There are countless outcomes to gay shame, but for an unfortunate few, this sense of self-hatred leads them to conversion therapy. Interested in exploring this, while writing To be a Gay Man, Young emailed a conversion therapy provider in Texas pretending to ask for help.

“I said to them: ‘I’m desperately ashamed of myself, can you help me?'”

“Obviously, they wrote back saying: ‘We can definitely help you with this’. No, you can’t, you motherf**kers.”

(Ollie Millington/Getty Images)

And he has a fair few more expletives for the British government. Ministers are currently legislating a long-delayed ban on the discredited practice, described by medical and mental health associations as well as human rights groups as akin to torture.

The Tories have been criticised for multiple delays to the ban (first promised by Theresa May in 2018), and for including loopholes for “consenting adults” in a draft released last year.

For Will Young, this wasn’t surprising. “We’ve got a government that has absolutely no empathy,” he says.

“I’m trying not to feel angry, to be honest, because it makes me feel hopeless. I don’t want to feel that but we are in quite a dire situation.

“I don’t want to be sensational, I mean, just look at how appalling the government is being on refugees. They basically gaslight us.

“I just watched a report by my friend, Robert Rinder, [who travelled to Poland to meet the Ukrainian family of his former Strictly partner, and has been reporting on the crisis].

“He’s so intelligent, empathetic, he’s a remarkable human being. He said there’s no UK [consulate] there. There’s nothing, and then they go to the European minister [James Cleverly] and he just lies. It’s sort of like Donald Trump.”

He notes that he tries to avoid the news as much as he can. It’s one of many boundaries that Will Young has put in place to protect himself.

“Once you start setting boundaries, your confidence increases,” he says. A test to this confidence came in 2020. As he defended a busker, in Oxford, a group of men lobbed abuse and threatened to stab him.

In that moment, he says, “something changed, and I just wouldn’t take it anymore” and he called on bystanders to help him – they did.

“I had the whole street on my side,” he explains, “and the whole street turned on those people. I actually felt quite protected by others.”

Will Young is touring across the UK in 2022 and tickets go on sale soon.
Will Young. (Brian Rasic/WireImage)

Shame had long been a barrier to Young feeling good about himself. But through therapy, he’s allowed himself to be vulnerable in a way that would have felt unimaginable years ago.

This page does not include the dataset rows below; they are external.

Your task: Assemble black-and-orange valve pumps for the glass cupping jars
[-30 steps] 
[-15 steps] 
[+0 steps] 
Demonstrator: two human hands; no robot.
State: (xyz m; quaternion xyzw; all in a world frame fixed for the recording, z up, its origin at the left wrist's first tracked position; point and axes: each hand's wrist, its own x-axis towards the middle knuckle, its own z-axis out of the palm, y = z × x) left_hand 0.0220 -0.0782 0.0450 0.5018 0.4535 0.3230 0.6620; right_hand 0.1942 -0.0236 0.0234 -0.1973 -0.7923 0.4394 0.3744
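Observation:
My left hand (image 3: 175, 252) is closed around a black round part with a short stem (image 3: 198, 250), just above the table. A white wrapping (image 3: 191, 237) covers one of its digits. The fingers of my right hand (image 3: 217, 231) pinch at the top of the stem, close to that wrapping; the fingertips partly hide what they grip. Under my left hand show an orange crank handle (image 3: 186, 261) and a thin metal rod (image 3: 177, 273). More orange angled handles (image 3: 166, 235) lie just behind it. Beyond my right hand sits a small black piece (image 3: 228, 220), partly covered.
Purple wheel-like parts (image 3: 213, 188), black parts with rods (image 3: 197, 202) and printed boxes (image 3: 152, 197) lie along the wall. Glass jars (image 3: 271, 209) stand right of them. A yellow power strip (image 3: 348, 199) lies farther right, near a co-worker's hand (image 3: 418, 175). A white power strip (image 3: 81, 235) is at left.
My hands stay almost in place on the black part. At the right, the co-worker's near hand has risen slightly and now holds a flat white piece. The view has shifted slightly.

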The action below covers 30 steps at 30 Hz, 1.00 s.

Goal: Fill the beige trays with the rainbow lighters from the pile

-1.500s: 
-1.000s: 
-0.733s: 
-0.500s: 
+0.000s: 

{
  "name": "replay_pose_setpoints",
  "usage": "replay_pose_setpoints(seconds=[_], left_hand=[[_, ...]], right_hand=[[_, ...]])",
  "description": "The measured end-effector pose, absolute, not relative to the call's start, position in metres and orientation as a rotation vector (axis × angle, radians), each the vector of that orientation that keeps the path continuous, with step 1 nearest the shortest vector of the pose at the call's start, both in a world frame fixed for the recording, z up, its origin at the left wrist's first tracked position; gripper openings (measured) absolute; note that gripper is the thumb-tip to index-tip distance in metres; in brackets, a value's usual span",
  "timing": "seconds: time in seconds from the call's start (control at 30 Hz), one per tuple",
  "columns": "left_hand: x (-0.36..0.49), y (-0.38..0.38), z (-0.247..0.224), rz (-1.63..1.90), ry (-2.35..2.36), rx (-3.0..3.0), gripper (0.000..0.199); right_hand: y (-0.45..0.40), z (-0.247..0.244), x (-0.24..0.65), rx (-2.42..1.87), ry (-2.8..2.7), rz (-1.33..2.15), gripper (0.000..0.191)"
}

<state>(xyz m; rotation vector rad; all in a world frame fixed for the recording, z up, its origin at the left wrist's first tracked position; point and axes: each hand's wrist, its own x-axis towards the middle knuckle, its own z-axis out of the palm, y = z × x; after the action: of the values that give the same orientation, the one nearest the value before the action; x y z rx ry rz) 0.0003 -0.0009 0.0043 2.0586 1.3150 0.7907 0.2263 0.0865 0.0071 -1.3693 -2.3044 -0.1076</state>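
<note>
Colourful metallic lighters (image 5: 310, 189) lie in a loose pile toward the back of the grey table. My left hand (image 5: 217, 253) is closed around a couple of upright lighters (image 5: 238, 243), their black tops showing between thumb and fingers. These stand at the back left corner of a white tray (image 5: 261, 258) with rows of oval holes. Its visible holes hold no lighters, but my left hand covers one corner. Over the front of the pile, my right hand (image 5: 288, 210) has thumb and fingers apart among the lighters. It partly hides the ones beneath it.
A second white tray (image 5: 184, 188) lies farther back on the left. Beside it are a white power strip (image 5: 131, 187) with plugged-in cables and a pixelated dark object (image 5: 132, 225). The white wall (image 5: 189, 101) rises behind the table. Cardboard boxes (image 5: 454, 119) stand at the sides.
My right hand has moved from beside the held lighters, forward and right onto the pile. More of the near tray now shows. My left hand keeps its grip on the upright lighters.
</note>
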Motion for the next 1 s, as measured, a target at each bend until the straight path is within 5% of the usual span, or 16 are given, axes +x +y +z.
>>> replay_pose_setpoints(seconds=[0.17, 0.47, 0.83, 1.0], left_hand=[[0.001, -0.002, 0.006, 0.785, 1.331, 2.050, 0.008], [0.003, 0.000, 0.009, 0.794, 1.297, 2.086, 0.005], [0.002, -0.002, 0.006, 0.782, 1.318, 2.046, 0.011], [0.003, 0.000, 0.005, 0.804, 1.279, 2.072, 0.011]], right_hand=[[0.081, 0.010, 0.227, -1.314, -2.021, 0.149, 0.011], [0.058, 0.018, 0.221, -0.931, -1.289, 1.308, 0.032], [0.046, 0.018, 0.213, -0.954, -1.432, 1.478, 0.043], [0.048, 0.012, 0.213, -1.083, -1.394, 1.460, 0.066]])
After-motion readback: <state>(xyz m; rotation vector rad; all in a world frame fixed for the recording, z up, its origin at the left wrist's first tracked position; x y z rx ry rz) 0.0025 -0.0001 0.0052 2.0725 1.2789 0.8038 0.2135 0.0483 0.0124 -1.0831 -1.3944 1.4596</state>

“Through all of that kind of work, we start having more empathy for ourselves,” he says. “We find understanding because often the biggest frustration is not understanding why we feel something. Why do I feel depressed? Why do I feel anxious? The brain doesn’t understand.”

He understands now, though, and he feels “calmer” because of it. But he couldn’t have done it alone.

“Particularly this stuff from the past, we need a professional to help us connect to that because it comes with a lot of energy, and it’s not pleasant. We need someone to help titrate those feelings.”

“Whenever I’m in a space when I’m sharing emotional stuff, so even now, I have to remind myself to do more of that, because you’re feeling good.”

“Once you start feeling deserving of what you require in life, your energy changes.”